Cała afera zaczęła się od publikacji "Tygodnika Powszechnego”, który w styczniu poinformował, że Węcławski wystąpił z Kościoła katolickiego. Sam Węcławski nie chce mówić o motywach, odsyłając do swoich wykładów.
Ale na reakcje innych wykładowców nie trzeba było czekać. Prof. Paweł Bortkiewicz, dziekan Wydziału Teologicznego Uniwersytetu Adama Mickiewicza w Poznaniu, zapowiedział, że powstanie ogólnopolski zespół teologów, który "przeanalizuje krytycznie twórczość znanego teologa i byłego księdza”. W skład zespołu wejdą specjaliści z uczelni, m.in. z Krakowa, Torunia, Opola, Warszawy i Lublina.
Środowiska akademickie w całym kraju obiegała informacja, że - w wyniku prac zespołu - z programów nauczania większości uczelni zostanie wycofana książka prof. Węcławskiego Pt. "Chrystus naszej wiary”, od 20 lat używana jako najpopularniejszy podręcznik do chrystologii. Już teraz w wielu seminariach książka po cichu jest zastępowana innymi pozycjami.
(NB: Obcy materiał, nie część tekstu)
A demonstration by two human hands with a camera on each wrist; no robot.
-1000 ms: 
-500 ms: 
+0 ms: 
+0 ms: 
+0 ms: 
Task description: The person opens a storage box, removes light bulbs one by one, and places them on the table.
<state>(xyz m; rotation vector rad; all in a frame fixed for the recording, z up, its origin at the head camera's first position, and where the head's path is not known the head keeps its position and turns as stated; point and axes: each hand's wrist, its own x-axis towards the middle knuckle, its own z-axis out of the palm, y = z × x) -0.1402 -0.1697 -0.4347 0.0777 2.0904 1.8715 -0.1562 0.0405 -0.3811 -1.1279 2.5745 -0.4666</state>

Sprawa wywołała oburzenie studentów. - To powrót do indeksu ksiąg zakazanych. Będziemy protestować - zapowiada Artur Sułowski, przewodniczący Koła Naukowego Teologów na Papieskiej Akademii Teologicznej w Krakowie. Żacy rozważają m.in. wysłanie petycji do Episkopatu.
- Poczekajmy do zakończenia sesji egzaminacyjnej. Wtedy przyjdzie czas na dyskusje na ten temat - mówi Agata Żyła z Samorządu Studentów Wydziału Teologii Katolickiego Uniwersytetu Lubelskiego. - Ale moim zdaniem ten podręcznik nie powinien być wycofywany z uczelni - dodaje. - To, że profesor odstąpił od Kościoła, nie umniejsza jego inteligencji.